(RAW DATA begins)

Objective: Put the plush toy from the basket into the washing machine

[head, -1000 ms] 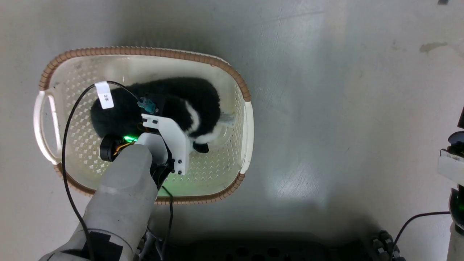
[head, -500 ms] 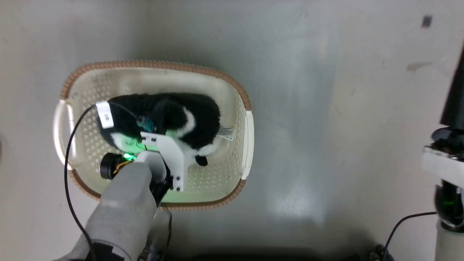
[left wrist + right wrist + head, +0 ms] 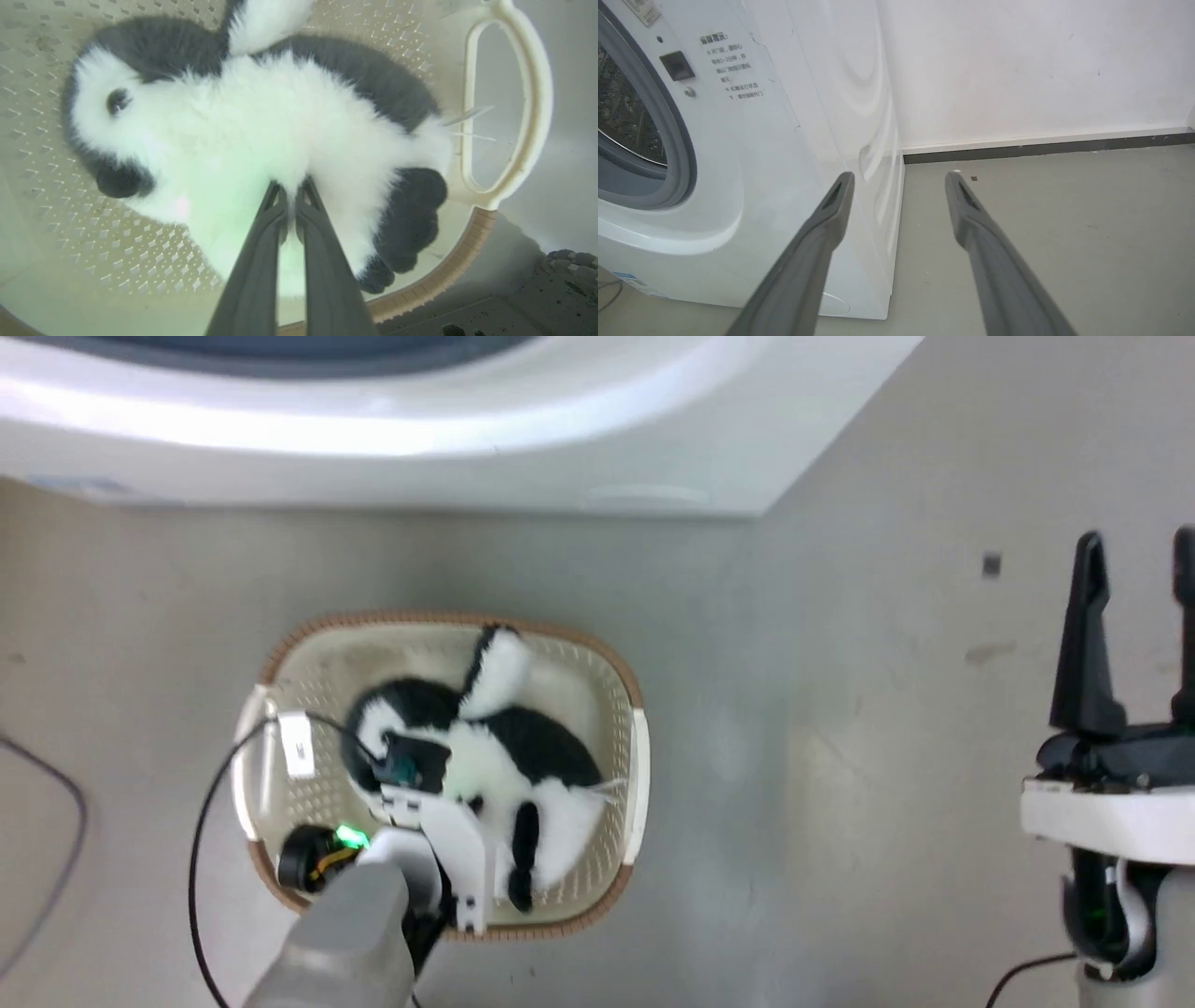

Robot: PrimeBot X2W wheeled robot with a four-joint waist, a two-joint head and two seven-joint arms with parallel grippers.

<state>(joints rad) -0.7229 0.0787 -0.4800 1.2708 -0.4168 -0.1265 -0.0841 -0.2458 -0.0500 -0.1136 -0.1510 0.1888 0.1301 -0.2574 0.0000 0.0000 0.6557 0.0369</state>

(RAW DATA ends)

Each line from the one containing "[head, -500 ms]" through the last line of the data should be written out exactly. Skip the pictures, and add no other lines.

[head, -500 ms] 
[left wrist + right wrist + head, +0 ms] 

Robot: PrimeBot X2W wheeled robot with a four-joint waist, a two-joint head and two seven-joint arms with parallel grippers.

<state>(joints rad) -0.7229 0.0787 -0.4800 1.2708 -0.4168 -0.1265 -0.0841 -0.2458 -0.0500 -0.1136 -0.1510 0.1888 0.1301 -0.2574 0.0000 0.0000 0.6557 0.0369</state>

No further work remains on this exercise.